The Equifax data breach put digital security seriously at risk. It’s more important than ever to know how to keep your information safe.
A quick recap: Hackers gained access to the personal data of more than 140 million Equifax customers. To put that number in perspective, that’s about 45% of the entire U.S. population.
The hackers exploited a vulnerability in the Apache Struts tool, which is used by government organizations and big businesses, and accessed social security numbers, birth dates, addresses, names and driver’s license numbers.
A breach this massive is certainly cause for concern, and this would be an excellent time to make sure you’re up to date on how to protect your identity online. Here are some actions you can take to protect yourself in light of this breach, and others that may happen in the future:
Stay Informed on the Breach for Credit Protection
The Federal Trade Commission has updated guidelines about the breach, and you can stay up to date on that here. You can also sign up for Equifax Credit Protection Services if you want to be even more careful.
Monitor Your Credit Report
You probably already know that you can look up your credit report once a year at AnnualCreditReport.com. Don’t worry about checking your score more frequently than that: it doesn’t hurt your credit. Checking your own score is called a “soft inquiry.” Soft inquiries don’t ding your credit. “Hard inquiries,” like a lender or credit card company checking your credit for loan or mortgage applications, do lower your score a bit.
You don’t have to log into your account consistently to keep an eye on your credit activity. You can also sign up for weekly emails and alerts at Credit Karma.
Freeze Your Credit
If you’re concerned that your credit may have been compromised, you can put a freeze on it. This means that it’s going to be much more challenging for someone to open new accounts in your name. If you opt for a freeze, keep an eye on your current accounts; thieves can still make charges to open accounts.
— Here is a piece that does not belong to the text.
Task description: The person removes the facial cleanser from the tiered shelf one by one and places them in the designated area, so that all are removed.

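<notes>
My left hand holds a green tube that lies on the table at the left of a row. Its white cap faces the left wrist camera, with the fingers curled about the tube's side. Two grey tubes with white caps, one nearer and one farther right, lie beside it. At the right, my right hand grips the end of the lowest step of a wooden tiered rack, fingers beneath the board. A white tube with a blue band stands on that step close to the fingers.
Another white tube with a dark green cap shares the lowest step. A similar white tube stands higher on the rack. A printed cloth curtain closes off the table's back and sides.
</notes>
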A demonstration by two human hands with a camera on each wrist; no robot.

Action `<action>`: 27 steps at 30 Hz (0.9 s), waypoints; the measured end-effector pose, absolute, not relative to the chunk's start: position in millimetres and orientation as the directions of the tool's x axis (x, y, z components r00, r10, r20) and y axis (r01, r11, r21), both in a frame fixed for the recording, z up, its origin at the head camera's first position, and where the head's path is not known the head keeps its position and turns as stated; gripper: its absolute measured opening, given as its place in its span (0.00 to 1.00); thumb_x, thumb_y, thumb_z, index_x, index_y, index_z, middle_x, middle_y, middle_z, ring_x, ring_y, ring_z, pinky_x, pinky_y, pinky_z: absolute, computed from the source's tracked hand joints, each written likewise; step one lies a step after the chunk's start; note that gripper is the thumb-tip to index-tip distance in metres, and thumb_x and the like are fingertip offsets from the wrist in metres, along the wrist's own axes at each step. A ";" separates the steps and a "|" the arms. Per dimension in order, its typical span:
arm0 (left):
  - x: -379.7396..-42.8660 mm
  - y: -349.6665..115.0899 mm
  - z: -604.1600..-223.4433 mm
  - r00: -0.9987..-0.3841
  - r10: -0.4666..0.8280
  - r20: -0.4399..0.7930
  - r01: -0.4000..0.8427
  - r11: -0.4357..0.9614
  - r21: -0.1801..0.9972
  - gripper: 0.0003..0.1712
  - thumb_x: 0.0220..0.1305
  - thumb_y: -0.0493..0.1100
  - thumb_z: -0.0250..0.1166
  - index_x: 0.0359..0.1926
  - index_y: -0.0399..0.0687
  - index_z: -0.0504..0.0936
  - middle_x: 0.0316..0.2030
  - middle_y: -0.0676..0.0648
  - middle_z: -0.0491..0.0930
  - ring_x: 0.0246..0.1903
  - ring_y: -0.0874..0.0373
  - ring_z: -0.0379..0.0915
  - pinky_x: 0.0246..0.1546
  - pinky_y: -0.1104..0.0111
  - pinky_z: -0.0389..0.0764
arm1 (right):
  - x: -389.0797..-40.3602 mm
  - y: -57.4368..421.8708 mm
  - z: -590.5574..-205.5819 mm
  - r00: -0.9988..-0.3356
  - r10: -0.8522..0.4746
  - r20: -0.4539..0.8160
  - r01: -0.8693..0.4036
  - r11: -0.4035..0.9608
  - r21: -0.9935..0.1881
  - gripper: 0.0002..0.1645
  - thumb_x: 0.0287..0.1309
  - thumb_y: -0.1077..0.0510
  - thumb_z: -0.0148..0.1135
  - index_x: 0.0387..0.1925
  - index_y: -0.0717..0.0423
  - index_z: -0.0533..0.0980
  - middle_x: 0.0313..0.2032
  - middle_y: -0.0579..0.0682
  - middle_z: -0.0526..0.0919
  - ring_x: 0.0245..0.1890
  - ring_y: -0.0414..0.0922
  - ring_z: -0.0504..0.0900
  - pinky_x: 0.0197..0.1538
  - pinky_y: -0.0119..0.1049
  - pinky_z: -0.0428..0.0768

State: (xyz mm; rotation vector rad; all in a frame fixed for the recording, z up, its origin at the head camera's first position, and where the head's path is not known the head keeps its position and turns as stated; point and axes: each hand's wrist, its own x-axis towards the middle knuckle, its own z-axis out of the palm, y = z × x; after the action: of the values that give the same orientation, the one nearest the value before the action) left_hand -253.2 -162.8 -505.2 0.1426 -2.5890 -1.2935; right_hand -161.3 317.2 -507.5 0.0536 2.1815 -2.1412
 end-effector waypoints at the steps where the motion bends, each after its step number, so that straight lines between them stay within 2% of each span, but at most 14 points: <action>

Improve Your Security Settings
If your online passwords haven’t been changed in awhile, take a few minutes to change them now. This one easy step is effective when you’re trying to protect your credit. That would include:
- Online bank account
- Credit card
- Investment accounts
- Credit union
- Pins (especially if they’re too easy to guess)
This might seem like an unnecessary step, but taking a little time now can protect super sensitive information later. You can also look into security alerts to keep you on top of unusual account activity, like notifying you of any charges over a set amount.
Sign Up for Fraud Alerts
Fraud alerts are another effective way to boost your credit protection. The Federal Trade Commission has an in-depth guide to putting a fraud alert on your credit report. The whole process takes less than five minutes, so it’s worth your time. You can renew your fraud alert every 90 days, which you should take advantage of – hackers might wait awhile to disperse information until after the news of a breach dies down.
You can renew your fraud alert every 90 days, which you should take advantage of – hackers might wait awhile to disperse information until after the news of a breach dies down.
File Your Taxes as Soon as Possible
Need a reason not to procrastinate on your taxes? The sooner you file your taxes, the less time a thief has to steal your refund or get a job using your information. Reply right away if you receive a letter from the IRS.
If you’re nervous about your credit protection, these steps will help you cut down on your risk of identity theft. But don’t just use this information after the Equifax hack – get into a habit of checking up on your credit and keeping your accounts as safe as possible.